● What this task involves: Go through the listing below and output exactly the line with "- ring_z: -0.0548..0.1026", the line with "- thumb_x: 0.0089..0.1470", and each line between; omit the rest.

● Supplied material:
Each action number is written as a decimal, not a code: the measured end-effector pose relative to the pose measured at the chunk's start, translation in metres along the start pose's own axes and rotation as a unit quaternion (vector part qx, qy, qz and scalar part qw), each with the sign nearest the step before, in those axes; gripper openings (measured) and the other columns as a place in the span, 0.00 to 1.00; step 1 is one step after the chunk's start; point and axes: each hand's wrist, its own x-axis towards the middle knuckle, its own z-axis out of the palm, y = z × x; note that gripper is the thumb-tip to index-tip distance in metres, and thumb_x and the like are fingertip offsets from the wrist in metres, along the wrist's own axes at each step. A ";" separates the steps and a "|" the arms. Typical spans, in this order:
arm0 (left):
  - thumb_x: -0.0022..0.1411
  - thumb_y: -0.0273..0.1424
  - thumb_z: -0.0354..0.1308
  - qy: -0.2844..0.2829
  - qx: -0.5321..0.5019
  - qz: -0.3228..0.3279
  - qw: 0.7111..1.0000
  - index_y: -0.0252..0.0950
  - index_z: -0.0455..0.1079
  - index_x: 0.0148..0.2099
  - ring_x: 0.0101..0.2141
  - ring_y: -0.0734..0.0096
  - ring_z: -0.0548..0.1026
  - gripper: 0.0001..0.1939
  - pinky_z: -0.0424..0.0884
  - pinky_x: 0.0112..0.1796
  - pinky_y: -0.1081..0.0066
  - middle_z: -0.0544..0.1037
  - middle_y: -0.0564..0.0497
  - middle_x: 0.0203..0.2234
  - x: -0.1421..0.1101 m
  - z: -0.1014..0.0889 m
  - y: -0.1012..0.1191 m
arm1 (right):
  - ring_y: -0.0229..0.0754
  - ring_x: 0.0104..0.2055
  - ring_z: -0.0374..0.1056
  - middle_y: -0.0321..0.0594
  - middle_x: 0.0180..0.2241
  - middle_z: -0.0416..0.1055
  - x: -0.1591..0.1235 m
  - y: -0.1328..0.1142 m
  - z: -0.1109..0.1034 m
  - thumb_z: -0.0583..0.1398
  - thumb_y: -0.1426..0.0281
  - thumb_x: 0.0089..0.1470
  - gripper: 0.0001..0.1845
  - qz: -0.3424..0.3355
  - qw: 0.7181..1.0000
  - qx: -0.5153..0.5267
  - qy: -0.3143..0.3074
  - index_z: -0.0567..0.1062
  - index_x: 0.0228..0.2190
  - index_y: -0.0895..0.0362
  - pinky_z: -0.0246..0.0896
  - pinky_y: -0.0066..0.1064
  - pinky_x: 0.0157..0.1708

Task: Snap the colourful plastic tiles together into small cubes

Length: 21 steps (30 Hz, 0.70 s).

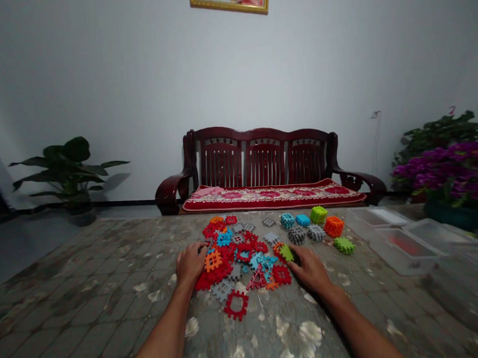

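Observation:
A loose pile of flat interlocking plastic tiles with toothed edges, in red, blue, grey and orange, lies on the table between my hands. My left hand [191, 263] rests at the pile's left edge, thumb and forefinger apart, beside an orange window tile [212, 261]; its other fingers are partly hidden. At the right edge, my right hand [309, 267] has its fingers on a lime green tile [285, 252]. A red square-holed tile [236, 305] lies nearest me, below a grey window tile [223, 290].
Sorted stacks stand beyond my right hand: blue [287, 220], grey [297, 234], green [318, 215] and orange [334, 226]. Clear plastic boxes [403, 244] sit on the right, near purple flowers [455, 169]. A wooden bench [264, 161] stands behind the table.

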 end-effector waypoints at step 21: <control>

● Solution:
  - ring_z: -0.0548..0.1026
  - gripper: 0.0001..0.1939
  - pinky_z: -0.0424..0.0884
  - pinky_x: 0.0112..0.1796
  - pinky_y: -0.1081..0.0066
  - middle_z: -0.0544..0.1037
  - middle_y: -0.0564..0.0497
  - middle_x: 0.0203..0.2234
  - x: -0.1421..0.1101 m
  - z: -0.1014..0.0889 m
  - y: -0.1012..0.1191 m
arm1 (right):
  - ring_y: -0.0229..0.0754
  - ring_x: 0.0104..0.2055
  - ring_z: -0.0374..0.1056
  - middle_y: -0.0321..0.0594
  - middle_x: 0.0180..0.2241
  - middle_z: -0.0416..0.1055
  - x: -0.1591..0.1235 m
  - y: -0.1328..0.1142 m
  - z: -0.1109..0.1034 m
  - thumb_z: -0.0583..0.1398
  - thumb_y: -0.1426..0.0281
  - thumb_x: 0.0089..0.1470

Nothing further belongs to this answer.